**How to complete this task**. Below are records; output all of them exactly.

Materials provided START

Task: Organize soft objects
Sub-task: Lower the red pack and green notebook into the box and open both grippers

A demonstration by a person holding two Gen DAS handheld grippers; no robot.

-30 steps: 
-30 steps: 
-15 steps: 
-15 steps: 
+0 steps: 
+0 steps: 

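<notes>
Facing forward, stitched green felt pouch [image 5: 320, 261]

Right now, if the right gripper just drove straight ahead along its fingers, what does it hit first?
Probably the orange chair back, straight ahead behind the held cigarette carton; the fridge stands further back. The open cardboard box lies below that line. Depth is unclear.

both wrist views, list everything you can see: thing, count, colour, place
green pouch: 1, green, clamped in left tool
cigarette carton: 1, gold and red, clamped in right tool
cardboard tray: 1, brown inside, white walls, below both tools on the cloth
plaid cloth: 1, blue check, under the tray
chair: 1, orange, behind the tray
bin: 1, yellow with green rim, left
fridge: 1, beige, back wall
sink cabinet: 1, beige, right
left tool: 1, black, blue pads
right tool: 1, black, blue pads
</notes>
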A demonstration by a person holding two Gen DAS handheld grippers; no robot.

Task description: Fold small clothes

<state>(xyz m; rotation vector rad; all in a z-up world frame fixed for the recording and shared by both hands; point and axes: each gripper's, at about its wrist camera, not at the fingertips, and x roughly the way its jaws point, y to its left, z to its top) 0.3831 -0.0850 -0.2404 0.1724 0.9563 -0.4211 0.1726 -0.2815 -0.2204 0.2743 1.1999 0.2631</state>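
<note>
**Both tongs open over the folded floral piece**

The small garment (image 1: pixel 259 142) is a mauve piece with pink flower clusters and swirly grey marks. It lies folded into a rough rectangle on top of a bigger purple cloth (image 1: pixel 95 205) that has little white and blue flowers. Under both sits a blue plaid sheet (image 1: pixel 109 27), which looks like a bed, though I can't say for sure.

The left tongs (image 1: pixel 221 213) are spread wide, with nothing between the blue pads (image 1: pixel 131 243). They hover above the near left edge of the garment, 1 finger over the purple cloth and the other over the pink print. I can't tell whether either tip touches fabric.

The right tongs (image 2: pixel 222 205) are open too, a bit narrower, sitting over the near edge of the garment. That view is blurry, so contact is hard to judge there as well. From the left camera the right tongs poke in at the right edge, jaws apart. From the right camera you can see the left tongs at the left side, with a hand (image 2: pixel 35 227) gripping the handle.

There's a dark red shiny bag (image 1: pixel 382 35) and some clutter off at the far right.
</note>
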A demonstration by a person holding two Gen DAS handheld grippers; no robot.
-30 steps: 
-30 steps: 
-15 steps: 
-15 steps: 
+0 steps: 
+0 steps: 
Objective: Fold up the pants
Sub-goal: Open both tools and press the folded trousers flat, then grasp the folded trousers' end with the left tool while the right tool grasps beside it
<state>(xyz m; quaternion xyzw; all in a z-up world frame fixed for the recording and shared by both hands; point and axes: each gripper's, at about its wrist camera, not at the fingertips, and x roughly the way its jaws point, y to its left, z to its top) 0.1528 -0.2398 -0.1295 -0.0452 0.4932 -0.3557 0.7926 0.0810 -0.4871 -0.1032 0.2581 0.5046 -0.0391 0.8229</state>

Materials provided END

**Response to the task**.
Task: Organize soft objects
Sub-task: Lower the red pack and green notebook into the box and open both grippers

A demonstration by a person holding two Gen DAS handheld grippers; no robot.

-30 steps: 
-30 steps: 
-15 steps: 
-15 steps: 
+0 steps: 
+0 steps: 

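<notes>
Facing forward, stitched green felt pouch [image 5: 320, 261]

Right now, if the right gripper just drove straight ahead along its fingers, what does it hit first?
Probably the orange chair back, straight ahead behind the held cigarette carton; the fridge stands further back. The open cardboard box lies below that line. Depth is unclear.

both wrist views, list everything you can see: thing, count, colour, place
green pouch: 1, green, clamped in left tool
cigarette carton: 1, gold and red, clamped in right tool
cardboard tray: 1, brown inside, white walls, below both tools on the cloth
plaid cloth: 1, blue check, under the tray
chair: 1, orange, behind the tray
bin: 1, yellow with green rim, left
fridge: 1, beige, back wall
sink cabinet: 1, beige, right
left tool: 1, black, blue pads
right tool: 1, black, blue pads
</notes>
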A demonstration by a person holding two Gen DAS handheld grippers; no robot.

Task description: Fold small clothes

<state>(xyz m; rotation vector rad; all in a z-up world frame fixed for the recording and shared by both hands; point and axes: each gripper's, at about its wrist camera, not at the fingertips, and x roughly the way its jaws point, y to its left, z to its top) 0.3831 -0.0850 -0.2404 0.1724 0.9563 -0.4211 0.1726 -0.2815 -0.2204 0.2743 1.1999 0.2631</state>
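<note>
**Both tongs open over the folded floral piece**

The small garment (image 1: pixel 259 142) is a mauve piece with pink flower clusters and swirly grey marks. It lies folded into a rough rectangle on top of a bigger purple cloth (image 1: pixel 95 205) that has little white and blue flowers. Under both sits a blue plaid sheet (image 1: pixel 109 27), which looks like a bed, though I can't say for sure.

The left tongs (image 1: pixel 221 213) are spread wide, with nothing between the blue pads (image 1: pixel 131 243). They hover above the near left edge of the garment, 1 finger over the purple cloth and the other over the pink print. I can't tell whether either tip touches fabric.

The right tongs (image 2: pixel 222 205) are open too, a bit narrower, sitting over the near edge of the garment. That view is blurry, so contact is hard to judge there as well. From the left camera the right tongs poke in at the right edge, jaws apart. From the right camera you can see the left tongs at the left side, with a hand (image 2: pixel 35 227) gripping the handle.

There's a dark red shiny bag (image 1: pixel 382 35) and some clutter off at the far right.
</note>
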A demonstration by a person holding two Gen DAS handheld grippers; no robot.
-30 steps: 
-30 steps: 
-15 steps: 
-15 steps: 
+0 steps: 
+0 steps: 
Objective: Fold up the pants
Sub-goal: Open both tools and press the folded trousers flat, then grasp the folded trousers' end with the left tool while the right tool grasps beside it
<state>(xyz m; quaternion xyzw; all in a z-up world frame fixed for the recording and shared by both hands; point and axes: each gripper's, at about its wrist camera, not at the fingertips, and x roughly the way its jaws point, y to its left, z to its top) 0.1528 -0.2398 -0.1295 -0.0452 0.4932 -0.3557 0.7926 0.0810 -0.4871 -0.1032 0.2581 0.5046 -0.0391 0.8229</state>

What appears above is the complete answer to the exercise.